Recursive types - Githubissues

eholk commented 12 years ago

So we can do trees and linked lists.

calvis commented 12 years ago

Is there a well-established "here's how you implement a recursive type system" document? I'm not sure how difficult this would be, but if I had a reference with type rules I could probably translate it into miniKanren (if miniKanren will allow it).

Would an occurs-check break it?

eholk commented 12 years ago

I'm sure there is, although I don't know off hand. This might be a good start: http://en.wikipedia.org/wiki/Recursive_data_type

As far as I know, we can't do this without being able to name types. It seems like we'd need something like...

(define-datatype (list T)
  (nil)
  (cons T (list T)))

This seems like we might have to give up on our principle that the user never has to write type annotations in order to make this work.

calvis commented 12 years ago

Wait perhaps I don't understand -- it is possible to have linked lists in a type system without a recursive data type (this is c311-easy). I'm more concerned what you mean by "tree" -- do you want the user to be able to define a new data type?
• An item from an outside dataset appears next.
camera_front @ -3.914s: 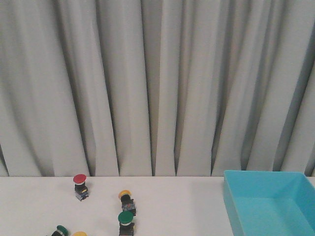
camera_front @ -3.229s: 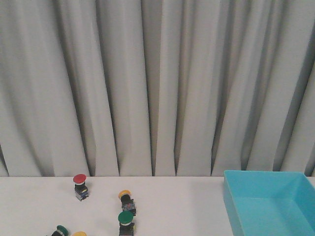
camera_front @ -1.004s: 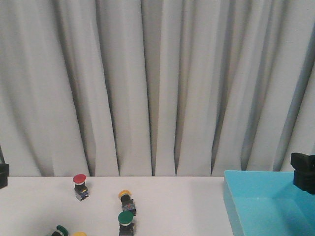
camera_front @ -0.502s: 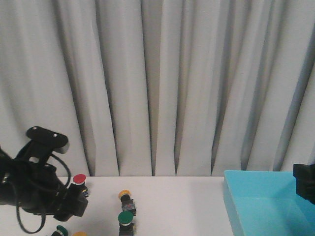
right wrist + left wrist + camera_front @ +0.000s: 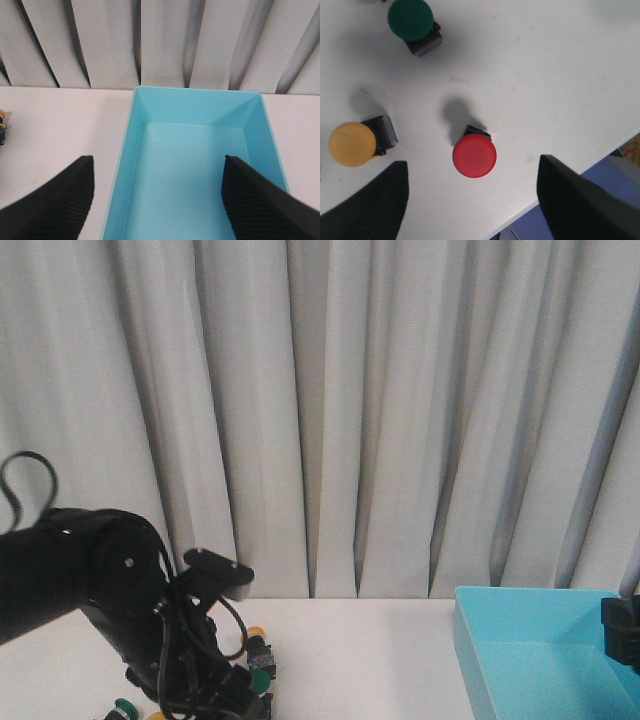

If so, this really deserves to be a "User defined data types" issue.

I'm perfectly happy making the user use/define a Tree API that is secretly a vector under the covers.. or we could implement records and make them structs or something.

eholk commented 12 years ago

I think you can do this in C311 because you're in a dynamically typed language.

Consider trying to make lists using vectors. We could try something like this:

(module
  (define (cons x ls)
    (vector x ls))

  (define (main)
    (cons 1 (cons 2 (cons 3 4)))))

This one doesn't typecheck because we're trying to make vectors of both ints and vectors. Even if we had tuples though, the type of cons would be something like ((int (tuple int ???)) -> (tuple int ???)). Figuring out what goes in the ??? is the hard part. We could just say ??? is (tuple int ???), but then all our lists would be infinitely long (which might be okay if we were lazy), so we need sum types to be able to tell when we get to the end.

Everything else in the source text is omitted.